Declaration on corporate governance (unaudited)
The Board reports on corporate governance in accordance with principle 23 of the German Corporate Governance Code and section 315d HGB in conjunction with section 289f HGB. The disclosures made in the corporate governance statement are not subject to the audit.
Declaration in accordance with section 161 AktG
The Board issued the most recent declaration of compliance in accordance with section 161 AktG on 22 March 2024. It reads as follows:
The Executive Management and Board of MBB SE submitted the last declaration of conformity in accordance with section 161 AktG on 29 March 2023 and complied with this declaration of conformity with the exceptions stated therein. The following declaration updates this declaration with the special features presented below due to the one-tier system used by MBB SE. The Board declares on 22 March 2024 that it has complied and will continue to comply with the recommendations of the Government Commission on the German Corporate Governance Code (hereinafter "Code") as amended on 28 April 2022 with the following exceptions:
As a European stock corporation (Societas Europaea – SE), the company has a one-tier management and control structure.
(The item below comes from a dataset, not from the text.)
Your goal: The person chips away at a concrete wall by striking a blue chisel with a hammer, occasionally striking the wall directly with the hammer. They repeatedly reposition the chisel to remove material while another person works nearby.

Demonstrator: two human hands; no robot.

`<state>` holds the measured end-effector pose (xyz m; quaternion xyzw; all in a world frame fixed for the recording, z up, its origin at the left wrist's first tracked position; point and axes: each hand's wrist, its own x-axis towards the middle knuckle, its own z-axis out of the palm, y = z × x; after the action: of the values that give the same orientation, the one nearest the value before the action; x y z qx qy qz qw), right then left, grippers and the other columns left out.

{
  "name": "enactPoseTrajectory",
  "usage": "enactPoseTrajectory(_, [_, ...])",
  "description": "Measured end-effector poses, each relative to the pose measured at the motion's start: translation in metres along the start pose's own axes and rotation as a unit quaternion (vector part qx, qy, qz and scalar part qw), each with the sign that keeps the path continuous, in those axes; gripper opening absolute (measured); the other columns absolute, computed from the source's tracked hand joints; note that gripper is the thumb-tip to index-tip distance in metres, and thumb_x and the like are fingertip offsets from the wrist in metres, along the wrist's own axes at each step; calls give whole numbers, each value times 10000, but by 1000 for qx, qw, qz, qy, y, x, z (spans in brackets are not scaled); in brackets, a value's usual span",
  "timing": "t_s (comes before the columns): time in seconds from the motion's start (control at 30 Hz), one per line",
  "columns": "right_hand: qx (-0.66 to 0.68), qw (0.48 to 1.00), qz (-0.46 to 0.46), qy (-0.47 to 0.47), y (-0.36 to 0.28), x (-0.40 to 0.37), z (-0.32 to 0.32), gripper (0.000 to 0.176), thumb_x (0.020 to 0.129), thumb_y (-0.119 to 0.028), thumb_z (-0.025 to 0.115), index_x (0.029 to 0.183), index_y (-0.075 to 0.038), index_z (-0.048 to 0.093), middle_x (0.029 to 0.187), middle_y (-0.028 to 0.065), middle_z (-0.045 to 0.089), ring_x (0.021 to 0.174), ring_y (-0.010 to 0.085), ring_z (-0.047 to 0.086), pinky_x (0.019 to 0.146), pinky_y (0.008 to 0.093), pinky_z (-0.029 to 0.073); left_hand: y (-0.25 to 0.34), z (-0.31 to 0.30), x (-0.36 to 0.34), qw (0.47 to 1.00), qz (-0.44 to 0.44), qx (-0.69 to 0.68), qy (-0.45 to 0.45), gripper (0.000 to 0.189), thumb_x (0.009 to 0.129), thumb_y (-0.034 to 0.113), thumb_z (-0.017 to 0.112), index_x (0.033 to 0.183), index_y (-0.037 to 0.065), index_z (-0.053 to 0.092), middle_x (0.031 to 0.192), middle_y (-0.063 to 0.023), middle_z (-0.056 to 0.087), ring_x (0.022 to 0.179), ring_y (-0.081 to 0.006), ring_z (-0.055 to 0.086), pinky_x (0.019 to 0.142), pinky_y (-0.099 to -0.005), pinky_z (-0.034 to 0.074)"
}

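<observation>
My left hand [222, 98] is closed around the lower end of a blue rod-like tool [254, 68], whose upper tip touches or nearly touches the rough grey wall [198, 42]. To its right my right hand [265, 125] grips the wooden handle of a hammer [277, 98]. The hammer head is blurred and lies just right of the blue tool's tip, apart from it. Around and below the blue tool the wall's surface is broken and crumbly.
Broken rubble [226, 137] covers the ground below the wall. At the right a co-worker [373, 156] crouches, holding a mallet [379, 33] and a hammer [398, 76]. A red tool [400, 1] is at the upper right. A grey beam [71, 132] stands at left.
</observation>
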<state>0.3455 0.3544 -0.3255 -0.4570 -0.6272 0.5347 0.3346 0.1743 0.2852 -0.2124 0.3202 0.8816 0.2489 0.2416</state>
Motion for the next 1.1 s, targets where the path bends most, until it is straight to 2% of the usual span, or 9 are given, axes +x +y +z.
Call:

The Board manages the company, determines the basic principles governing its activities, monitors their implementation and has the additional responsibilities and authorities set out in section 22 of the German SE Implementation Act (SEAG). Executive Management manages the company's business by implementing the basic principles and standards set out by the Board.
MBB SE interprets the regulations of the Code intended for supervisory boards as applying to its Board, and those intended for management boards as applying to its Executive Management. The following exception apply with respect to the legal design of the one-tier system:
- Pursuant to Section 22 SEAG, the Board is responsible for developing the strategic direction of the Company.
- Pursuant to Section 40 SEAG, members of the Board may be appointed as Executive Directors, provided that the majority of the Board continues to consist of non-executive members.
The above declaration of compliance has been published on our website and is available for download at https://www.mbb.com/en/ir/corporate-governance.html.
Composition of the Board
The Board should represent the two founding and majority shareholder families with one seat each, secure the expertise of very important management members on a permanent basis after their departure, have at least one independent member with high qualifications for MBB's business activities and sufficiently represent the Company's diversity. The current composition of the Board meets this target. The length of service of each member of the Board is shown in section VIII.1 Executive Bodies of the notes to the consolidated financial statements. When making new appointments, the target quota of 20% women and sustainability criteria should be observed.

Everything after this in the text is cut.